I love that you are working on ag projects with the kids. It's good for them and it's good for you, in so many ways.

It sounds to me like you've got a good head on your shoulders. Keep it up!


----------



## goatgirl132

Also its they way the contests are set up you have to be apart of the scool system to do most of the contests
If your just in ther for ffa you more than likely wont be apart of the system


----------



## goatgirl132

@redtailgal
See I get that but I know a lot of homeschooled kids and 90% of them don't have to do school at a set time usually
I have a friend who usually only does school a coupple times a week bc her mom dosent make her but she's like 2 years behind she didn't even know I had to go to school everyweek day for 8hours
and another friend that seperates her school into 3 points during a day (she says its for maximum sleeping time) 

Where as kids that arnt home schooled have 8hours of school monday-friday except holidays
So yes they go to school but when they feel like it uaually and with one teacher not several who may like you because what grade your in.
Wether you do homeschooling everyday depends o the program your in mostly


----------



## Dani-1995

Why can't systems be changed? Seems a little discrimatory in my opinion. 

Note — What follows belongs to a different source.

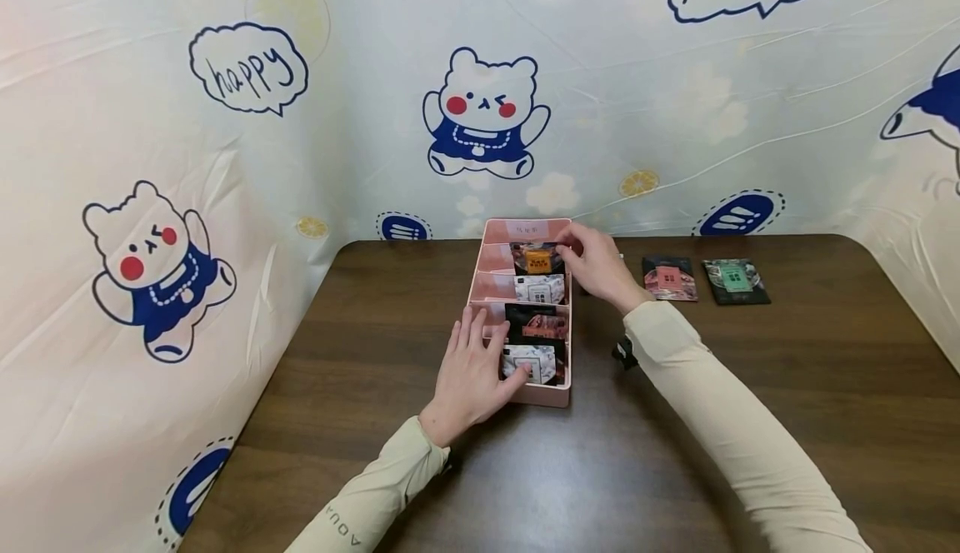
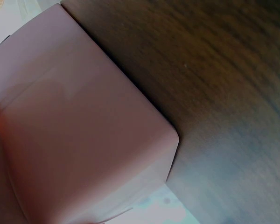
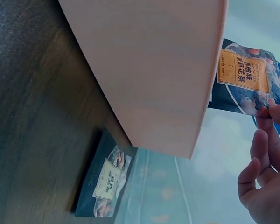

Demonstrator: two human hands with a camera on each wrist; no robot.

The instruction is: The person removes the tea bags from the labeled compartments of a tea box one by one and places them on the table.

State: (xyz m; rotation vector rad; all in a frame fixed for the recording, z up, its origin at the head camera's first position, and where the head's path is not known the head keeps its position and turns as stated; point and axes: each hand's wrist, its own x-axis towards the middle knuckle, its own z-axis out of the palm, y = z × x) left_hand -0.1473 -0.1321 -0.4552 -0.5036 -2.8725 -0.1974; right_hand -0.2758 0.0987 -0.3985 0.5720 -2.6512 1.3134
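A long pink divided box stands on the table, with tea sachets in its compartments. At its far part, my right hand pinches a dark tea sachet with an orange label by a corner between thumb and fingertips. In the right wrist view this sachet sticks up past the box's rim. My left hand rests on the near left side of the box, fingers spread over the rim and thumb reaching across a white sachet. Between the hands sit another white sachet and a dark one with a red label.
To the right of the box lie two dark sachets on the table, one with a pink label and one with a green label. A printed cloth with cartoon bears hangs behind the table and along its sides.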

All the homeschool kids I know are on a schedule. I personally, start school at 8am and go non-stop until about 12pm. Its true, I will spread it over a day but it gets done. Plus, I have the responsibility that I have to do my work. I don't have to have anyone tell me to do it. My mom and other adults (my dad, homeschool parents and teachers I know) will help when I ask. My mom tells me what I'm doing that week and we talk every morning before I start. She checks my work and grades it according to the guidelines given by the state. 

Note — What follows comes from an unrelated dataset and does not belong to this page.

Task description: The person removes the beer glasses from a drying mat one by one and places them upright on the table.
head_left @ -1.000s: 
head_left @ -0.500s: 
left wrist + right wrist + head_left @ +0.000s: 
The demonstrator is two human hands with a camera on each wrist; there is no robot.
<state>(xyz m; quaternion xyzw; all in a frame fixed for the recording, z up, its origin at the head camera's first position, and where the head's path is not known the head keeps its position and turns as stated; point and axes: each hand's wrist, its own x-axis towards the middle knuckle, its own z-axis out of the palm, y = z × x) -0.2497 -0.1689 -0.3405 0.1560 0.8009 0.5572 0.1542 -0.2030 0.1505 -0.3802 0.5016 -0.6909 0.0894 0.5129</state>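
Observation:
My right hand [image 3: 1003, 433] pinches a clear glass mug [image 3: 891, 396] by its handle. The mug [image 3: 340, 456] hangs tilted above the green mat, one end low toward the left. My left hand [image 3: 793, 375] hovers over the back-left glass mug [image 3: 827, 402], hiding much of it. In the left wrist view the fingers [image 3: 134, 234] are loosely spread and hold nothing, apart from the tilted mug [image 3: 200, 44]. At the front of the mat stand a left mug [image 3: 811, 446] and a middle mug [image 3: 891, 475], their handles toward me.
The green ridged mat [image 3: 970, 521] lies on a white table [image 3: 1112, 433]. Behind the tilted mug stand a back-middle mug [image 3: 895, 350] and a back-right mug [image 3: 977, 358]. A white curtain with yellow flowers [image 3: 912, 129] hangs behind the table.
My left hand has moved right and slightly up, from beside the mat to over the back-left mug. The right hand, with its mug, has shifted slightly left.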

I know there are some people who do the "un-schooling", basically no formal education or at least very little. Thats exactly what gives homeschooling a bad name.


----------



## goatgirl132

So since my 4-H group has not one but 2 clubs for homeschooled only kids should I get them for discrimination
Bc in a 4H "Law" somewhere it says 4h will be open to all youth homeschooled or not
But that's just the way things are


----------



## Dani-1995

You should make sure the agent knows about that. They cannot legally do that.


----------



## TheIncompetentHousewife

Dani, good for you for being so interested in agriculture! I came across this thread because I am a former state FFA officer from Michigan who is now homeschooling my children. One is in middle school and I'm beginning to think about her involvement in FFA in the future. In my research, I learned that your state - North Carolina - was the first in the country to offer a homeschool FFA program. Lucky you! Here is the link:
http://ncffa.org/programs/home-school-agriculture/

Each state and district may vary, but I know that in my state, there is precedent for homeschooled students to attend school for just the one hour of agriscience class and join FFA. I don't know if anyone in Michigan has joined FFA as a homeschooler by doing their agriscience education at home only.

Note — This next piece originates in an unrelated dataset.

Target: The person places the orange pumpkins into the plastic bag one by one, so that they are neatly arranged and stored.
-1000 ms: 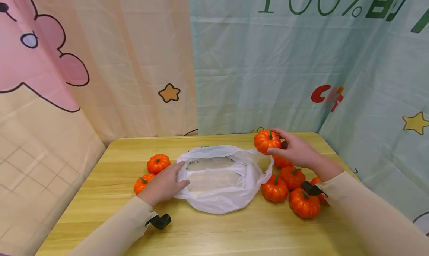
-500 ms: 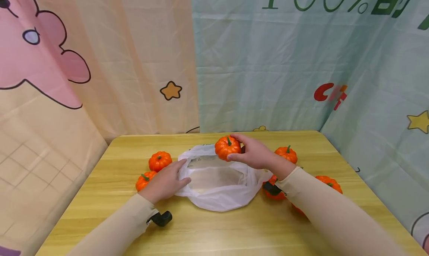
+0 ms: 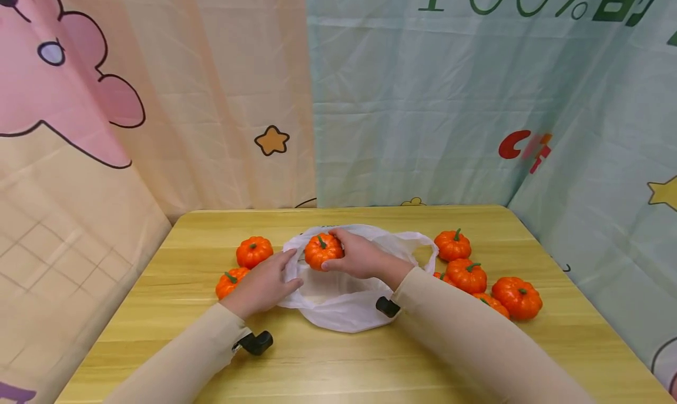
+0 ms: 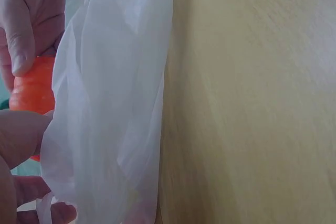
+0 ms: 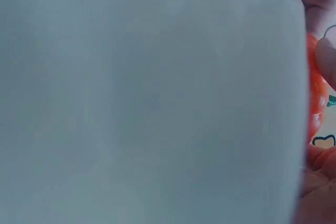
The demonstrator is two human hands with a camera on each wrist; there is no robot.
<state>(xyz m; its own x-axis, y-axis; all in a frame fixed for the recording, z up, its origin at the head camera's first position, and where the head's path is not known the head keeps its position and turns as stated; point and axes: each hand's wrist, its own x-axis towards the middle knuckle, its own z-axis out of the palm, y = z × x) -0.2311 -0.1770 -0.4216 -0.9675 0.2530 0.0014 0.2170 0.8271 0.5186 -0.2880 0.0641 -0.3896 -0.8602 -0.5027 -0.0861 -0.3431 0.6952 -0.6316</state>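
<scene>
In the head view my right hand (image 3: 365, 257) grips a small orange pumpkin (image 3: 322, 250) with a green stem, over the left part of the white plastic bag (image 3: 344, 319). The bag lies on the table with its mouth spread upward. My left hand (image 3: 264, 285) holds the bag's left rim. In the left wrist view, its thumb (image 4: 23, 135) and curled fingers lie at the bag's edge, partly hidden by the film. White film fills most of the right wrist view, leaving the pumpkin (image 5: 316, 90) visible at the right edge between thumb and fingers.
Two pumpkins, one at the back (image 3: 254, 251) and one nearer (image 3: 230, 283), sit left of the bag beside my left hand. Several more pumpkins (image 3: 465, 276) are grouped to the right, partly behind my right sleeve (image 3: 476, 333). Printed curtains (image 3: 402, 110) hang behind the wooden table (image 3: 338, 369).
My right hand has carried the pumpkin leftward from above the right-hand group and lowered it over the bag's mouth. My left hand stays at the bag's left rim.
</scene>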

You may also consider checking with the Homeschool Legal Defense Association about specific rules for a student to participate part time in North Carolina public schools. I know that some of my homeschool mom friends have inquired with different school districts about having their kids join the band or do school sports, and it sounds like school administrators don't always know the rules themselves or try to state a rule that isn't accurate.

Good luck!


----------



## bessmiller

Dani-1995 said:


> Why can't systems be changed? Seems a little discrimatory in my opinion.
> 
> All the homeschool kids I know are on a schedule. I personally, start school at 8am and go non-stop until about 12pm. Its true, I will spread it over a day but it gets done. Plus, I have the responsibility that I have to do my work. I don't have to have anyone tell me to do it. My mom and other adults (my dad, homeschool parents and teachers I know) will help when I ask. My mom tells me what I'm doing that week and we talk every morning before I start. She checks my work and grades it according to the guidelines given by the state.
> 
> I know there are some people who do the "un-schooling", basically no formal education or at least very little. Thats exactly what gives homeschooling a bad name.


Hey Dani! Just read this thread and it hit close to my heart. I am a product of "un-schooling", as are my siblings. We had a very rich and full education. Each of us (old enough to have graduated) has gone on to do very well in college and beyond. "Un-schooling" is a method of education that many home school families use with great success. I think perhaps what you are thinking of is simply home school families who are slack and lazy. Which in my experience are a rarity, but they certainly are out there.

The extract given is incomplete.